Data Analysis After Record Linkage
May 12 – 13:00-16:00
Room: Station Master Room, First Floor
As a common and detailed approach to data integration, record linkage is essential to match data on the same entity spread across multiple files. At the same time, record linkage is not necessarily error-free. Data belonging to different entities may be linked incorrectly, or links between data on the same entity may be missed. In consequence, the quality of the resulting data can be significantly reduced. It is, therefore, advisable to suitably adjust downstream statistical analysis to account for potential bias caused by data contamination because of incorrect links or sample selection introduced by missing links. However, information pertinent to adjustment may be limited or absent due to reasons such as privacy considerations. This challenge especially occurs in the secondary analysis setting, which is becoming increasingly important as data users may not be able or willing to perform record linkage. This beginner-level course will equip attendees to (1) recognize possible sources and consequences of linkage errors, (2) identify methods to account for linkage errors in the secondary analysis setting, (3) use R software to conduct such data analysis in practice, and (4) discuss open problems based on the existing methodologies and their software implementation. Attendees will have the option to run R code presented, in real-time. Set-up instructions will be made available beforehand, and we will walk through code and output from example case studies step-by-step during the session.
Instructors: Brady T. West; Priyanjali Bukke.
Brady T. West is a Research Professor in the Survey Methodology Program, located within the Survey Research Center at the Institute for Social Research on the University of Michigan-Ann Arbor (U-M) campus.

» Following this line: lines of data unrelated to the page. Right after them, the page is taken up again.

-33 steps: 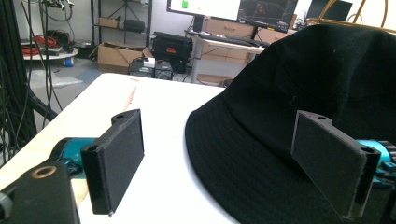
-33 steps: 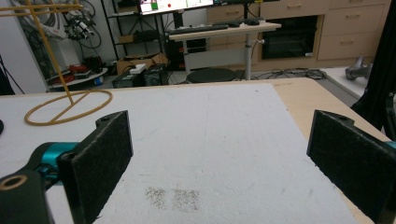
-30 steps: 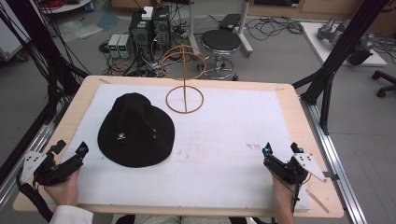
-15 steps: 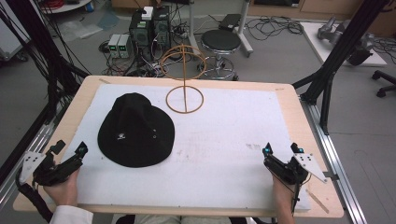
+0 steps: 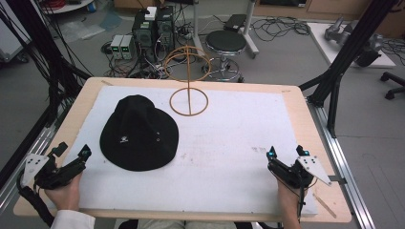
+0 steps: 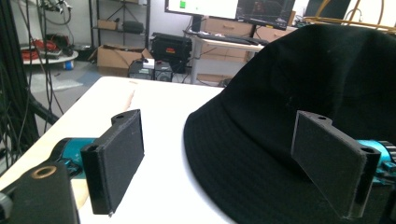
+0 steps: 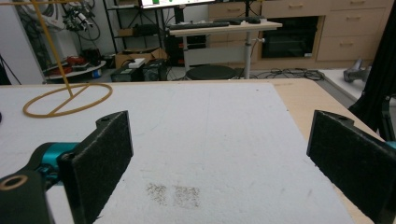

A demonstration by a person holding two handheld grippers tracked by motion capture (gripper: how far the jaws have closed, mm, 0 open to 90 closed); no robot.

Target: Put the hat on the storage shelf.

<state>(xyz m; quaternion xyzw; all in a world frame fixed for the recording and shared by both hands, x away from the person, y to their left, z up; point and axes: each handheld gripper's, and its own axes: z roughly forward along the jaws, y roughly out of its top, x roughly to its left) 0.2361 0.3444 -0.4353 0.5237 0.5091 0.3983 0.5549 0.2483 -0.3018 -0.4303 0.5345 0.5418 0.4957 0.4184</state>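
Note:
A black brimmed hat [image 5: 139, 134] lies crown up on the left half of the white board [image 5: 229, 143]; in the left gripper view the hat [image 6: 299, 107] is close ahead. Behind it stands a golden wire stand [image 5: 189, 98] with a ring base and a ring on top, whose base [image 7: 65, 100] appears far left in the right gripper view. My left gripper [image 5: 72, 150] rests at the table's front left corner, open, near the hat's brim. At the front right my right gripper [image 5: 285, 152] is open over bare board.
The wooden table [image 5: 305, 102] has metal rails along both sides. Black frame posts [image 5: 344, 52] rise at the right and left. On the floor behind are a stool [image 5: 228, 44], computers [image 5: 150, 28] and cables.

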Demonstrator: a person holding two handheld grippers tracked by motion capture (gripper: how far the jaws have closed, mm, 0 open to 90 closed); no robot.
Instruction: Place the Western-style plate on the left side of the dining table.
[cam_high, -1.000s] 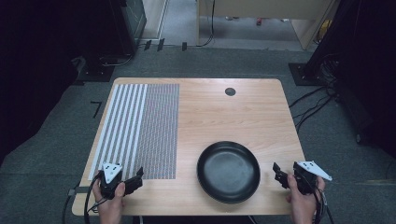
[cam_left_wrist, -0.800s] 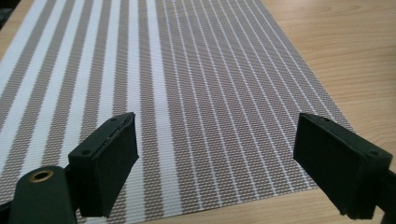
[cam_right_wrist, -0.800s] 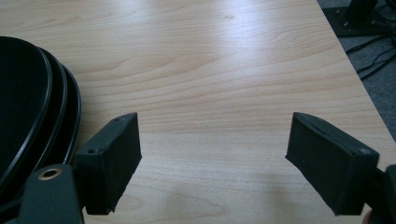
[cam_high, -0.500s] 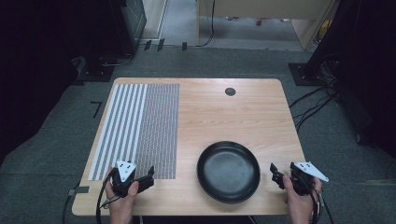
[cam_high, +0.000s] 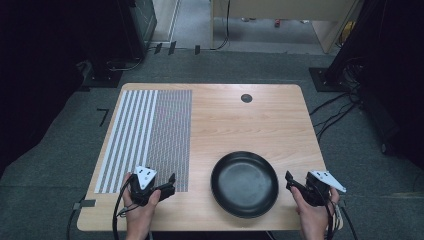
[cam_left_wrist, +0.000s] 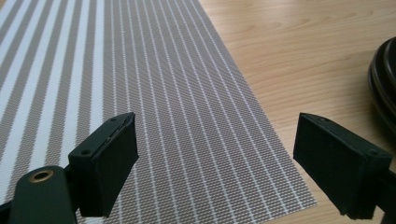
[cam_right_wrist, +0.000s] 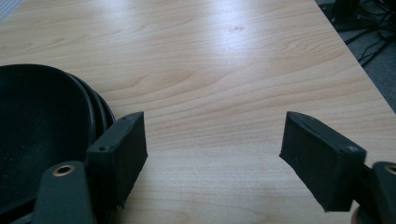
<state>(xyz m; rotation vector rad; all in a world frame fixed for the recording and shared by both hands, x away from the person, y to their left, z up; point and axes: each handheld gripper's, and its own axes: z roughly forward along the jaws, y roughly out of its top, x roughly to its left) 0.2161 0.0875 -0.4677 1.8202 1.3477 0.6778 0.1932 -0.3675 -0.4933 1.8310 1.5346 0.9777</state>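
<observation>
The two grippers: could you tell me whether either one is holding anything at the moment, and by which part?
Nothing is held. The left gripper is open over the striped mat; the right gripper, its jaws just closing slightly, has nothing between them, beside the black bowl.

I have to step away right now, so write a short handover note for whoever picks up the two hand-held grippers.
Left hand-held gripper: open, holding nothing, over the near end of the striped mat.
Right hand-held gripper: open but just been narrowing, nothing between its jaws, just right of the black bowl.
The bowl sits on the bare wooden table, right of the mat, near the front edge.
Done: nothing gripped or moved.
Left: all handling, probably starting with the bowl.
</observation>
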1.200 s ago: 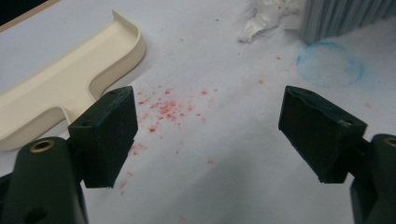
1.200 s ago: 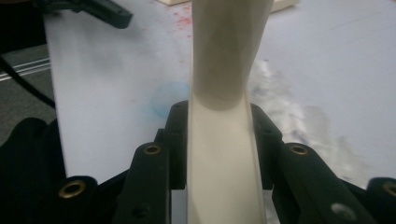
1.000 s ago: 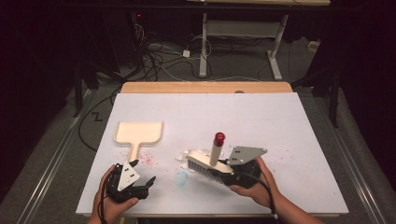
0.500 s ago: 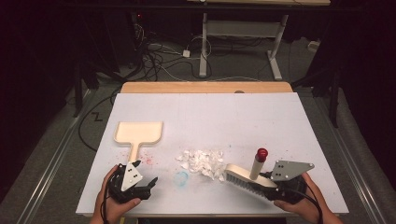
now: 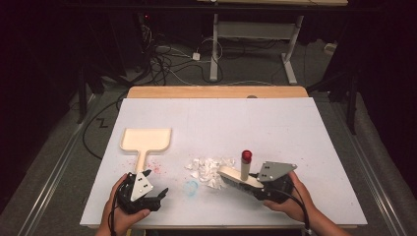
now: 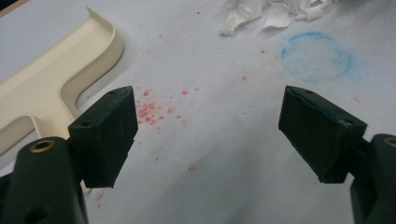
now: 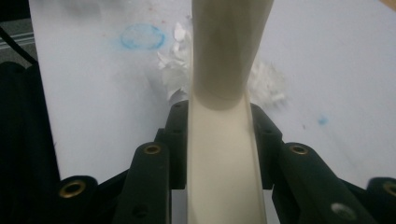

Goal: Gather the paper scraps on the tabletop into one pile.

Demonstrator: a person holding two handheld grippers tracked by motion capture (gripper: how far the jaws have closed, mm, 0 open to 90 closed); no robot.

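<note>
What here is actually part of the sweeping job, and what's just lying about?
In use:
- brush, gripped by the right tongs
- white paper scraps
- cream dustpan
- left tongs, open beside its handle

Just there:
- blue ring mark
- red specks
- cables on the floor

From above the near edge we look forward and down over the whole desk [image 5: 295, 128]. Our two tongs cameras sit close to its surface, each facing the paper scraps [image 5: 209, 166] at 12 o'clock, which all three views share.
</note>
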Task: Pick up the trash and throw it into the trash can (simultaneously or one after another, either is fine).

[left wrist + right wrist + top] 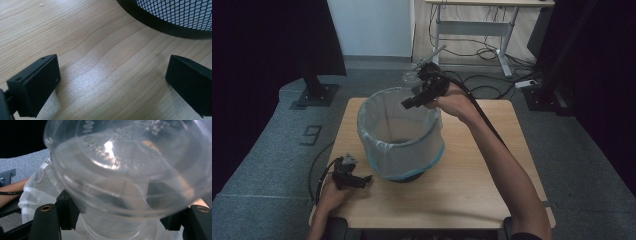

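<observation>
Right gripper [412, 102] has its jaws clenched on a clear plastic cup [125, 170], held over the rim of the bin [399, 135]; the cup looks tilted, though glare blurs it. Left gripper [362, 180] rests on the surface [472, 185], jaws wide apart, nothing between them.

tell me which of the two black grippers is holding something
The right gripper, raised over the bag-lined mesh bin, clamps a clear plastic cup; the left gripper rests open, empty.
</observation>
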`<state>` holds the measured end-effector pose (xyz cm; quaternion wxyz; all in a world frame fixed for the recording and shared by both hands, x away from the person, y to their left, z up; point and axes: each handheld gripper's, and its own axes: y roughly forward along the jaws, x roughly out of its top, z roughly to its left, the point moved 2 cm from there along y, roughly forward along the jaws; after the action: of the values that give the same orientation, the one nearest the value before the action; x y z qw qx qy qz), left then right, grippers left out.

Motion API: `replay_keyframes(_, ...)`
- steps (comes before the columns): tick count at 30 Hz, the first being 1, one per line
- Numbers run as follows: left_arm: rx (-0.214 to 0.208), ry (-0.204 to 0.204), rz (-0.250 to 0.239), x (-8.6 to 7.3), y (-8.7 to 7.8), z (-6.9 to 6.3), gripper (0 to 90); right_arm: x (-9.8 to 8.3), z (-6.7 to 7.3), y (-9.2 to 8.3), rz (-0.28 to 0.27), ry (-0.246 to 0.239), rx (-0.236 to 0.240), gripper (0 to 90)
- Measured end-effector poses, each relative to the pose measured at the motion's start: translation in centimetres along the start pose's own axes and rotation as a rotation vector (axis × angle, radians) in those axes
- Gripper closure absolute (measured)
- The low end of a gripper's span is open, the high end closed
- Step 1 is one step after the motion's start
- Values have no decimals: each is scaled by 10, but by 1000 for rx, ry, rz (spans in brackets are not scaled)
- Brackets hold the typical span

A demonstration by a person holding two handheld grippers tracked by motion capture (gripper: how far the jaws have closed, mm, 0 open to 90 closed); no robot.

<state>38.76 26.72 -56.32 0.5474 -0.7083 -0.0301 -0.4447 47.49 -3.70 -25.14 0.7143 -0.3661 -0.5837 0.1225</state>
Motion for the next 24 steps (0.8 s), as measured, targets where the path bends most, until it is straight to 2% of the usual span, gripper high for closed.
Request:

He earned his PhD from the Michigan Program in Survey and Data Science in 2011. Before that, he received an MA in Applied Statistics from the U-M Statistics Department in 2002, being recognized as an Outstanding First-year Applied Masters student, and a BS in Statistics with Highest Honors and Highest Distinction from the U-M Statistics Department in 2001. His current research interests include the implications of measurement error in auxiliary variables and survey paradata for survey estimation, selection bias in surveys, responsive/adaptive survey design, interviewer effects, and multilevel regression models for clustered and longitudinal data. He is the lead author of a book comparing different statistical software packages in terms of their mixed-effects modeling procedures (Linear Mixed Models: A Practical Guide using Statistical Software, Third Edition, Chapman Hall/CRC Press, 2022), and he is also the lead author of a second book entitled Applied Survey Data Analysis (with Steven Heeringa and Pat Berglund), the third edition of which will be available in early 2025. He was elected as a Fellow of the American Statistical Association in 2022.
Priyanjali Bukke is a Ph.D. student in Statistics at the University of Virginia. Her research interests include data integration and its relation to data privacy and quality. Supported by the NSF, Priyanjali is involved in a collaborative project under the supervision of Martin Slawski and Brady West to develop a new framework for analyzing data resulting from imperfectly merging files. She is also maintaining open-source software in R to implement this framework.